This places very significant restrictions on what could be a legitimate axiom in geometry. It must be “primitive and immediate and more familiar than and prior to and explanatory of the [theorems].” So axioms need to be self-evident, in other words, it seems. That’s more or less what Aristotle means by “immediate,” I suppose. And axioms must also be irreducible, not in turn derivable from some other principle. That seems to be the meaning of Aristotle’s demand that they be “primitive” and so on.
It gets pretty interesting when Aristotle elaborates further on what he means by some of these terms, because then he commits himself to the perhaps controversial stance that axioms are ultimately grounded in physical experience. Here’s what he says: “I call prior and more familiar in relation to us items which are nearer perception.” So immediate perception must be the ultimate foundations of “demonstrative understanding.” Not pure thought, but sensory perception.
The axioms are generalized or idealized facts of experience. As Aristotle says: “We must get to know the primitives [that is to say, axioms] by induction; for this is the way in which perception instills universals.” For instance, for any two points there is a unique line connecting them. This is fact of experience, but of course generalized––“by induction,” as Aristotle says. That is to say, we have observed this in many examples. For this particular pair of points there’s a unique line, and for that pair, and so on. These are facts of perception. And then “perception instills universals by induction”: that is to say, we generalize from these examples to the general principle that the principle will work for any two points, not just the numerous examples we have witnessed.
So Aristotle thinks the axioms of geometry ultimately come from concrete experience. The credibility of the axioms, the certainty of the axioms, derives from immediate sensory experience.
This fits pretty well with the principles to which Euclid reduced everything. It is known through experience that there is a unique line from any point to any point. For instance by pulling a string between two points you can get a very direct sensory feeling for the existence and uniqueness of that line. And the principle of superposition, of putting one triangle on top of the other, can likewise be seen as an idealized version of a very immediate and basic physical experience.
But not everyone agreed. Plato is the opposite of Aristotle. He has complete contempt for the physical world, and he loves mathematics precisely because it is something purer and higher than physical experience.
Let me quote Proclus expressing this view. Proclus is a follower of Plato. He is keen to argue that mathematics stems from the soul, not sense experience. He addresses the Aristotelian view, and he sums it up like this: “Should we admit that [the objects of mathematics] are derived from sense objects, either by abstraction, as is commonly said, or by collection from particulars to one common definition?” That’s what Aristotle had argued, but Proclus says: No, we should not accept that.
And here’s why.
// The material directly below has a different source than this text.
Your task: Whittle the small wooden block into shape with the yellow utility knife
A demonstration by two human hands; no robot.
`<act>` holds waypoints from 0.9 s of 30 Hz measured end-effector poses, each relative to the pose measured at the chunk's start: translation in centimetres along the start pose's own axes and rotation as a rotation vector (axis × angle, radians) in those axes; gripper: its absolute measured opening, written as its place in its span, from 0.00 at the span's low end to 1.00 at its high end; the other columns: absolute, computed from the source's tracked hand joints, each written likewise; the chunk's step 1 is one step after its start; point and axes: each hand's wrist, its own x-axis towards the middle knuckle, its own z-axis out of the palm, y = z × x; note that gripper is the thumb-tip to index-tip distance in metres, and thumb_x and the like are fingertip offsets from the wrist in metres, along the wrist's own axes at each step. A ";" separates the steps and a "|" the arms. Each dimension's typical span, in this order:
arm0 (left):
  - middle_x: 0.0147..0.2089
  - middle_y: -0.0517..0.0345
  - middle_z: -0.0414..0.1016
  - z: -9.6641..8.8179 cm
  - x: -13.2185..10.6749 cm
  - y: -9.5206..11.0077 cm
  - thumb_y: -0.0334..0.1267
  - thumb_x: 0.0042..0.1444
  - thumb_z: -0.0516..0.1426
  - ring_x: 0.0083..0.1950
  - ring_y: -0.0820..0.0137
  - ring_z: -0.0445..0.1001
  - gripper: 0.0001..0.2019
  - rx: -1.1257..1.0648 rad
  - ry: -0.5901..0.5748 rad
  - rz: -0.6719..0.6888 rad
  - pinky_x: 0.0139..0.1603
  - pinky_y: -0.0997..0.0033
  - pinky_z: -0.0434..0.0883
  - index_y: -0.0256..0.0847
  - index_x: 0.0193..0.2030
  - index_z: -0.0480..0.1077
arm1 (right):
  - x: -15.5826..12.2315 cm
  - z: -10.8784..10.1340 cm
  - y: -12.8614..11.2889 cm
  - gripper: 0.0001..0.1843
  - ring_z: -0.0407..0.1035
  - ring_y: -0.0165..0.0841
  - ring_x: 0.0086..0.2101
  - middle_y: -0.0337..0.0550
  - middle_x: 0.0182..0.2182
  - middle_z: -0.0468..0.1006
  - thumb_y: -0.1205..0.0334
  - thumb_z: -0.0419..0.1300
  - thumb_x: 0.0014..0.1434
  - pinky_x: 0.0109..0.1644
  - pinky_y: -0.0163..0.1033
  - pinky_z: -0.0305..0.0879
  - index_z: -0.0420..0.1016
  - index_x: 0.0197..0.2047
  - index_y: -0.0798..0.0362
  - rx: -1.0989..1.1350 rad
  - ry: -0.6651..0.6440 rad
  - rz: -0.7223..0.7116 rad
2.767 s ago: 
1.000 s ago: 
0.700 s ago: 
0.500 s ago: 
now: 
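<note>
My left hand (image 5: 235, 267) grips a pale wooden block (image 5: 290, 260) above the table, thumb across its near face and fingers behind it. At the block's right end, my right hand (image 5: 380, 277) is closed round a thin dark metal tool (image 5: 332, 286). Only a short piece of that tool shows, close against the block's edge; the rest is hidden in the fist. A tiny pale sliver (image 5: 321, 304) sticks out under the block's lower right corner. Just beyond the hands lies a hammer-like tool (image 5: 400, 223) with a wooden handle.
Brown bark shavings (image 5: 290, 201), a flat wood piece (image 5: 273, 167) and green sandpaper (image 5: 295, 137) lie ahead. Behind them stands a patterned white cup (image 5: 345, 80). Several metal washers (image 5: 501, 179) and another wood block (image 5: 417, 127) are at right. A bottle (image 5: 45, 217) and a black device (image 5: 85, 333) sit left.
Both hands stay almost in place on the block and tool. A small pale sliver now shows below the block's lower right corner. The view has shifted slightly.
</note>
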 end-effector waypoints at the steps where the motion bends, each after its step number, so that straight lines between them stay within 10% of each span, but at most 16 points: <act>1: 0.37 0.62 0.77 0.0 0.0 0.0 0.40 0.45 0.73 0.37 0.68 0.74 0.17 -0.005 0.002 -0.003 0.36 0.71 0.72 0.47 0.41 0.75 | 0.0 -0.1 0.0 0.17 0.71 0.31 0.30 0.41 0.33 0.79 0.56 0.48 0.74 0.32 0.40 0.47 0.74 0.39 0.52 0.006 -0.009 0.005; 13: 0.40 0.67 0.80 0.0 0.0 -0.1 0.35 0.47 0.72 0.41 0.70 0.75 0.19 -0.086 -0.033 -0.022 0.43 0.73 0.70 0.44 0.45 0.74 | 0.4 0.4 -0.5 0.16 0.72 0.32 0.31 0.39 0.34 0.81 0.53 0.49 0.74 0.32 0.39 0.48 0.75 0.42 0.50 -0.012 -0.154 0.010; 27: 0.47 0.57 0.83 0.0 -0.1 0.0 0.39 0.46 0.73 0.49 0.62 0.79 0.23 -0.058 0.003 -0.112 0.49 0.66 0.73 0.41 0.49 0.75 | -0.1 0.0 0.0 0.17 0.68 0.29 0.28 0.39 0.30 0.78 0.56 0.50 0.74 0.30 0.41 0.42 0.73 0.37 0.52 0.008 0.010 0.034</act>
Geometry cannot be based on physical experience, Proclus says, because “The unchangeable, stable, and incontrovertible character of the propositions [of mathematics] shows that it is superior to the kinds of things that move about in matter. And how can we get the exactness of our precise and irrefutable concepts from things that are not precise? We must therefore posit the soul as the generatrix of mathematical forms and ideas,” not physical reality.
Plato was quite obsessed with this idea that pure thought is the highest and most noble thing in human life. In the Timaeus he elaborates on this idea in a rather amusing and poetic way. To philosophise is the purpose of life. Human anatomy is merely an appendix to the soul and the mind. “The entire body” was created “as its vehicle,” Plato says. That is to say, the body exists only to make philosophising possible.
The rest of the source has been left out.